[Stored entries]
........

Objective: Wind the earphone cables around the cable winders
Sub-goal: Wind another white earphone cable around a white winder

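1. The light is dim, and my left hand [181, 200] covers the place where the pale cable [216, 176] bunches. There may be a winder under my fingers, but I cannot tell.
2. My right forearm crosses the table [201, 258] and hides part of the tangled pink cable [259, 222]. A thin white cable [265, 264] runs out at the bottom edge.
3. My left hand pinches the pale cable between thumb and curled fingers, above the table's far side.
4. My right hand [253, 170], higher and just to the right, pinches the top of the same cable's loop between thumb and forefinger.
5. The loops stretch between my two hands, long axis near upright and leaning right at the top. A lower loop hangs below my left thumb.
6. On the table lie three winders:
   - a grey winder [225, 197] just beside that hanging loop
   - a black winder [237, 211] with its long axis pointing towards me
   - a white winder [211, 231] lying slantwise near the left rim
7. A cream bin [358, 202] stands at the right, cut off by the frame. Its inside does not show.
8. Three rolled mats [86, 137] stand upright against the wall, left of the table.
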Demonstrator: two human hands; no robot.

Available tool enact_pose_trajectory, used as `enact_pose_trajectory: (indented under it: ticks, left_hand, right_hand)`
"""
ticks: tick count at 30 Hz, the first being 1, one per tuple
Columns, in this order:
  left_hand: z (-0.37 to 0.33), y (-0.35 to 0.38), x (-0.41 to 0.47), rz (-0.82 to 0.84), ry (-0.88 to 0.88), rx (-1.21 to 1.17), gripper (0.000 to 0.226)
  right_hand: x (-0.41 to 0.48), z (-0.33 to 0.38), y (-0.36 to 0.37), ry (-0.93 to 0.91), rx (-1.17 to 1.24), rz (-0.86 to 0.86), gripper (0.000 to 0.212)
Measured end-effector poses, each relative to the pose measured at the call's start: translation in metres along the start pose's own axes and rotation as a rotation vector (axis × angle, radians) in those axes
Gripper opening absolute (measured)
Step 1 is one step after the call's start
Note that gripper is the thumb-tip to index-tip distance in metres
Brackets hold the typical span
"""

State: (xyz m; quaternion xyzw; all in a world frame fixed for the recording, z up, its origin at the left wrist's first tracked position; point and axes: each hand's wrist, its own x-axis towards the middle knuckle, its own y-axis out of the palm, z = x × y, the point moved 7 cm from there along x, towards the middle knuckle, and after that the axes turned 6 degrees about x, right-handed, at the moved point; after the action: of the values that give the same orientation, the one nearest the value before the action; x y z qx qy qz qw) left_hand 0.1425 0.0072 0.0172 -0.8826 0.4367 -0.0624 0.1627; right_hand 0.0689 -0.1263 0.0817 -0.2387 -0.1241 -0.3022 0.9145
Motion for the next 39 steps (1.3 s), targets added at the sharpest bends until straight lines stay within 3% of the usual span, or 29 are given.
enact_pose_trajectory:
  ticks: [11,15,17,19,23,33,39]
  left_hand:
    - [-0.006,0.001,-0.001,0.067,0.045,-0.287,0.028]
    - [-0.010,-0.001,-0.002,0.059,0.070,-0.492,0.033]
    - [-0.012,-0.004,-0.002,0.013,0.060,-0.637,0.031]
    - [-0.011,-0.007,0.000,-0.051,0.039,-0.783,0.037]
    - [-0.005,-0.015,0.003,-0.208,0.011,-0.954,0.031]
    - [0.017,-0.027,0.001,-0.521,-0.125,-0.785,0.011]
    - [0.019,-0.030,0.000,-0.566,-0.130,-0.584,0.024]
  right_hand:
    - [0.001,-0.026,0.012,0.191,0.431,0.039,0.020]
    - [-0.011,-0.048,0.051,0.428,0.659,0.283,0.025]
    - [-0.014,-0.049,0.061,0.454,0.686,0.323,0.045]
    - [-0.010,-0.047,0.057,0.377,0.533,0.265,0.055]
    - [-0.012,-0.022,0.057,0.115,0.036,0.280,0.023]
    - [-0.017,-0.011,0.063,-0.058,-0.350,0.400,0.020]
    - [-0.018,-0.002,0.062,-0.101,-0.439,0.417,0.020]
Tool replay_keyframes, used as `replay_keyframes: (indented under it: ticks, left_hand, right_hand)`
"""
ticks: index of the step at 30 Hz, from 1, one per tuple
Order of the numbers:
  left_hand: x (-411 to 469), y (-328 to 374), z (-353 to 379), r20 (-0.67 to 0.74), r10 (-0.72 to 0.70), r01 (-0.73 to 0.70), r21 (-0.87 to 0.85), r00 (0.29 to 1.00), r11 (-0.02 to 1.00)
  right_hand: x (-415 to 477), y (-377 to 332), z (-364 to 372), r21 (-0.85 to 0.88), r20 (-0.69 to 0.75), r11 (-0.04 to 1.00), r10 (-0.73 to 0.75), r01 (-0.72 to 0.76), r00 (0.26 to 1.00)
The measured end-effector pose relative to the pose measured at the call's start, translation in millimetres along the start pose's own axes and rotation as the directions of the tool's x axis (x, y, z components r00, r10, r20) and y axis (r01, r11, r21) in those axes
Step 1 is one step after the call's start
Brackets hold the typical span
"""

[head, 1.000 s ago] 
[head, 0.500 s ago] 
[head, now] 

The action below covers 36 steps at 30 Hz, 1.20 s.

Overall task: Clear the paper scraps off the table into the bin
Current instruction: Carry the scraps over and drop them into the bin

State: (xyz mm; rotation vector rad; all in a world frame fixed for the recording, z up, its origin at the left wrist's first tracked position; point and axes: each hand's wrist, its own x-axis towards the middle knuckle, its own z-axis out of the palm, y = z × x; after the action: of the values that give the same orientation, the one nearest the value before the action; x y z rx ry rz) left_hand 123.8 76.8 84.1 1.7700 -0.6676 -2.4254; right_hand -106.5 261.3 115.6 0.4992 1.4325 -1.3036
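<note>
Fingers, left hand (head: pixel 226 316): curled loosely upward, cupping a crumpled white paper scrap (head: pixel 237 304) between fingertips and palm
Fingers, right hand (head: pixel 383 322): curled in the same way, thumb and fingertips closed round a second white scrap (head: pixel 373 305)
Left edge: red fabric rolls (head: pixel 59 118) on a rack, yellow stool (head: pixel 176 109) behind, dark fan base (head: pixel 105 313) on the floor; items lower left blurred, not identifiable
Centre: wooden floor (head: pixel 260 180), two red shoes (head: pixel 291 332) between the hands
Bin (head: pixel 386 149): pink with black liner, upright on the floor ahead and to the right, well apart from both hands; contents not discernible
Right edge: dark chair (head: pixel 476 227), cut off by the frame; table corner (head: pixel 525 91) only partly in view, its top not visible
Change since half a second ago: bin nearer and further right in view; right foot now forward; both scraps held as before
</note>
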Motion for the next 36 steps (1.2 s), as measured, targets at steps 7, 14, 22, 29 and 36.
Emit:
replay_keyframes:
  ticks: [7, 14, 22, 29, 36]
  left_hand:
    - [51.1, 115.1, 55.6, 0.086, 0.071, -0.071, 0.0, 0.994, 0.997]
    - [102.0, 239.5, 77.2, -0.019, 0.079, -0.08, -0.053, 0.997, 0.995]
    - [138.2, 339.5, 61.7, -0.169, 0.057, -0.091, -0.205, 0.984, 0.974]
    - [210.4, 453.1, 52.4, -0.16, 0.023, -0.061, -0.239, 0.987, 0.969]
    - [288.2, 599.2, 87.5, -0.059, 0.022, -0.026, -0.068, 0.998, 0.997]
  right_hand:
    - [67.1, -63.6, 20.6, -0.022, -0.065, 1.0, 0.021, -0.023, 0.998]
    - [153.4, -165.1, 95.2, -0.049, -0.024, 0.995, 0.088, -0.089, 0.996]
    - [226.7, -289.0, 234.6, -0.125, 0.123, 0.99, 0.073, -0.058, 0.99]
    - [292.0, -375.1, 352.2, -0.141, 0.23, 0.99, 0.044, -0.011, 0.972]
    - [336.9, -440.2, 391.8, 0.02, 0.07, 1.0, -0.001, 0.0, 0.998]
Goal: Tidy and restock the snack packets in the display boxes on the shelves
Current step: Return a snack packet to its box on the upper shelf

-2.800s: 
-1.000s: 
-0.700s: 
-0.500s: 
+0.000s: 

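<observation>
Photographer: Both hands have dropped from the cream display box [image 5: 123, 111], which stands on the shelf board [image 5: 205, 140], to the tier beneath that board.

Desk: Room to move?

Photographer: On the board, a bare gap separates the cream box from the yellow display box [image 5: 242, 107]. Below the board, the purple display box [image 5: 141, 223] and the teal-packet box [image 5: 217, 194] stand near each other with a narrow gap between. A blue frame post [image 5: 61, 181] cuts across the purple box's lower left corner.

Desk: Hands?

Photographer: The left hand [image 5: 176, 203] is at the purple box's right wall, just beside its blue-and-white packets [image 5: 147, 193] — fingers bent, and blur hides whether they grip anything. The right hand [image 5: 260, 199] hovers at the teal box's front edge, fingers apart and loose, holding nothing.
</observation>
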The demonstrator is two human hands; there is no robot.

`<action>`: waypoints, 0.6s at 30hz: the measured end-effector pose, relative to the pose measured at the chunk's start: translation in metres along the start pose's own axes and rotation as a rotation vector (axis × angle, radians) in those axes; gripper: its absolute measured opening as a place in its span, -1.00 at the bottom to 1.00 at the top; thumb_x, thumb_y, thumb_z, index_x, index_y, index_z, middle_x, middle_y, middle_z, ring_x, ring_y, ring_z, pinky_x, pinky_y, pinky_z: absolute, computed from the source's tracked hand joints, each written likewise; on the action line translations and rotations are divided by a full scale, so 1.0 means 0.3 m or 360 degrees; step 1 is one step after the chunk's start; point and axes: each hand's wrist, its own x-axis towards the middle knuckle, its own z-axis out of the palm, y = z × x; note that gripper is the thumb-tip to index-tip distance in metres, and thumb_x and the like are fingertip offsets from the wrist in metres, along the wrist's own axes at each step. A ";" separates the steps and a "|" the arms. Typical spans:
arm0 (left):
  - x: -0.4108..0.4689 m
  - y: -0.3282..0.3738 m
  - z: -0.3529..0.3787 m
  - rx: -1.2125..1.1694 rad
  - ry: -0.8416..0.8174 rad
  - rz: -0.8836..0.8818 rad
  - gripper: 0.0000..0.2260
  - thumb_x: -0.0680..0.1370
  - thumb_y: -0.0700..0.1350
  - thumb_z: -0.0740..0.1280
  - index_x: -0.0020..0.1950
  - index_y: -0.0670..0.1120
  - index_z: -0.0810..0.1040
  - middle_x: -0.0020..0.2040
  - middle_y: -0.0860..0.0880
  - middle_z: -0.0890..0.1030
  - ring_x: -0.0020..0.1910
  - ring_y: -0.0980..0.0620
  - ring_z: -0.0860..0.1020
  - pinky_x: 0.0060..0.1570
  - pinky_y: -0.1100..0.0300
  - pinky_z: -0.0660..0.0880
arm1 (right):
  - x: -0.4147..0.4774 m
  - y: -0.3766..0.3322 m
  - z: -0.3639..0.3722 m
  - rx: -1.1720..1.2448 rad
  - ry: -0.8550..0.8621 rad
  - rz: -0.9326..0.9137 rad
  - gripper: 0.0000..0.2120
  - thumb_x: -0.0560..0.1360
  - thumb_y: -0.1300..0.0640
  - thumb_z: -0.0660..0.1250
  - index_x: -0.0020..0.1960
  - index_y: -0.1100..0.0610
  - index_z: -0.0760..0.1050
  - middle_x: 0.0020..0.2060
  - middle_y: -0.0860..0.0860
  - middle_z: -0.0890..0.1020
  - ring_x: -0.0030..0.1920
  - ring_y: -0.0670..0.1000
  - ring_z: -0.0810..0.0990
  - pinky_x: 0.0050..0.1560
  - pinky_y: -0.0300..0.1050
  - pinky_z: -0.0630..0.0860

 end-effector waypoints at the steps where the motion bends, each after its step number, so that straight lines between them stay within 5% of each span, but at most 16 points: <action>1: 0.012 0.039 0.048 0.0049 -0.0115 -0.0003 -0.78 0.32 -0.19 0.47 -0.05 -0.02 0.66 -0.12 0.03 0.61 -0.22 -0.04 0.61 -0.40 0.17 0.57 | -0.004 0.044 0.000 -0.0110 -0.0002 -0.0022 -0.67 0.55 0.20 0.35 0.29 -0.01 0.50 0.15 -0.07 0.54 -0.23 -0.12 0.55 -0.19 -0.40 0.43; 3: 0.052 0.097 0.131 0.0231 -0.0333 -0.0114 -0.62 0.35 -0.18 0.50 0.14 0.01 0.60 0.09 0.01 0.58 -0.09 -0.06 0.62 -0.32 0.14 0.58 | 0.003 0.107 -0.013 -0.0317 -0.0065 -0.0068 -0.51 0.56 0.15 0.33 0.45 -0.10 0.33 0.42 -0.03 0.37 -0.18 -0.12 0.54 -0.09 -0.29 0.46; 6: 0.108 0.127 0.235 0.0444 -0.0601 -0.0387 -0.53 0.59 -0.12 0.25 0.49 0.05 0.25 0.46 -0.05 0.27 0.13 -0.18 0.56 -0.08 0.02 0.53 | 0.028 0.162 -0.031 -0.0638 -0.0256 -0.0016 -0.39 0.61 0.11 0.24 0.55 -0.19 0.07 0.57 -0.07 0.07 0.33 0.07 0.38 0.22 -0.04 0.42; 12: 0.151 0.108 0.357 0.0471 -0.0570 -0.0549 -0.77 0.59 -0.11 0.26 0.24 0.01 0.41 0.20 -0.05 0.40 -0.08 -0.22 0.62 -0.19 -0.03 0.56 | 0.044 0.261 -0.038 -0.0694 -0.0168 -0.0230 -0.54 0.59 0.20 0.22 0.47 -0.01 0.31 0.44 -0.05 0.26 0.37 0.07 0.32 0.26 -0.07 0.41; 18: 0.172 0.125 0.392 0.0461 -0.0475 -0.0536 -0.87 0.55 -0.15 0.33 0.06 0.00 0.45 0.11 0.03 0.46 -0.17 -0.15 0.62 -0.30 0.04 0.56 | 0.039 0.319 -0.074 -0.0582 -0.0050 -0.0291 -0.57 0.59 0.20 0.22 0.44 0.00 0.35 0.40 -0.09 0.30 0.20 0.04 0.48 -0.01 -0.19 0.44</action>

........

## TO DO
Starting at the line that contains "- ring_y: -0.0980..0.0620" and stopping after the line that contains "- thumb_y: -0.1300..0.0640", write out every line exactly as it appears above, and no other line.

## TASK OUTPUT
  - ring_y: -0.0980..0.0620
  - ring_z: -0.0860..0.1020
  - pinky_x: 0.0060..0.1570
  - pinky_y: -0.1100..0.0300
  - pinky_z: -0.0660..0.0880
arm1 (right):
  - x: -0.4147..0.4774 m
  - y: -0.3766..0.3322 m
  - z: -0.3639..0.3722 m
  - rx: -1.1720..1.2448 rad
  - ry: -0.8550..0.8621 rad
  - rz: -0.9326..0.9137 rad
  - gripper: 0.0000..0.2120
  - thumb_x: -0.0560..0.1360
  - thumb_y: -0.1300..0.0640

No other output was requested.